- _Given data_
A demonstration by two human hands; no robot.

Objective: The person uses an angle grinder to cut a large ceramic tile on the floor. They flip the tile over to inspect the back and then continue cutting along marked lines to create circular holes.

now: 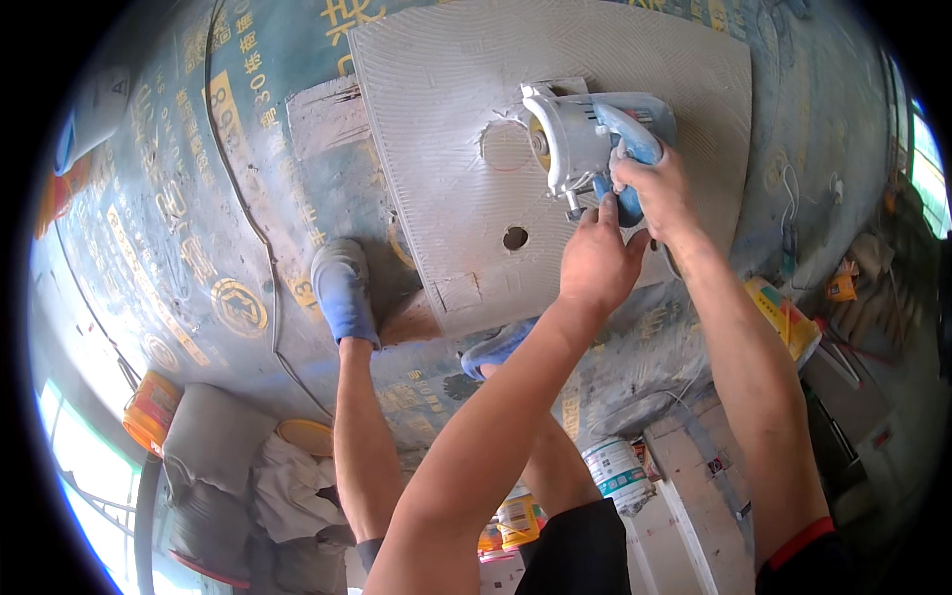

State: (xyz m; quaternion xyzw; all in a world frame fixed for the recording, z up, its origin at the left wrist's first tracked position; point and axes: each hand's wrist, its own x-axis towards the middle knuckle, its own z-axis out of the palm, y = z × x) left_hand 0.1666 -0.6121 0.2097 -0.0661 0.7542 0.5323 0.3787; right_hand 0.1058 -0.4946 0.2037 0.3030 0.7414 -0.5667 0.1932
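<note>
A handheld tile cutter with a pale dusty body and blue handle stands on a large grey tile with fine ridges. My right hand is wrapped around the blue handle. Below it, my left hand has its fingers against the lower part of the handle, near a small metal screw; its fingertips are partly hidden. Just left of the blade side is a dusty round outline in the tile. A small dark round hole goes through the tile nearer to me.
Green printed sheeting covers the floor, and a cable runs across it. My shoe in a blue cover stands beside the tile. Behind me are grey sacks, an orange bucket, a white bucket and a yellow bucket.
</note>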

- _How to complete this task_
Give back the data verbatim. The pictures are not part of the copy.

- _Written solution_
A demonstration by two human hands; no robot.

Objective: The person uses an angle grinder to cut a large ceramic tile on the floor. They flip the tile over to inspect the back and then continue cutting along marked lines to create circular holes.

now: 

State: (xyz m; quaternion xyzw; all in a world frame fixed for the recording, z up, its origin at the left wrist's first tracked position; point and axes: each hand's wrist, its own x-axis towards the middle knuckle, its own z-axis out of the palm, y = z × x) left_hand 0.1666 -0.6121 0.2097 -0.0661 0.7542 0.5323 0.3787; right_hand 0.1058 -0.4946 0.2037 0.3030 0.7414 -0.5667 0.1932
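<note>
A handheld tile cutter with a pale dusty body and blue handle stands on a large grey tile with fine ridges. My right hand is wrapped around the blue handle. Below it, my left hand has its fingers against the lower part of the handle, near a small metal screw; its fingertips are partly hidden. Just left of the blade side is a dusty round outline in the tile. A small dark round hole goes through the tile nearer to me.
Green printed sheeting covers the floor, and a cable runs across it. My shoe in a blue cover stands beside the tile. Behind me are grey sacks, an orange bucket, a white bucket and a yellow bucket.
</note>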

Nothing more belongs to this answer.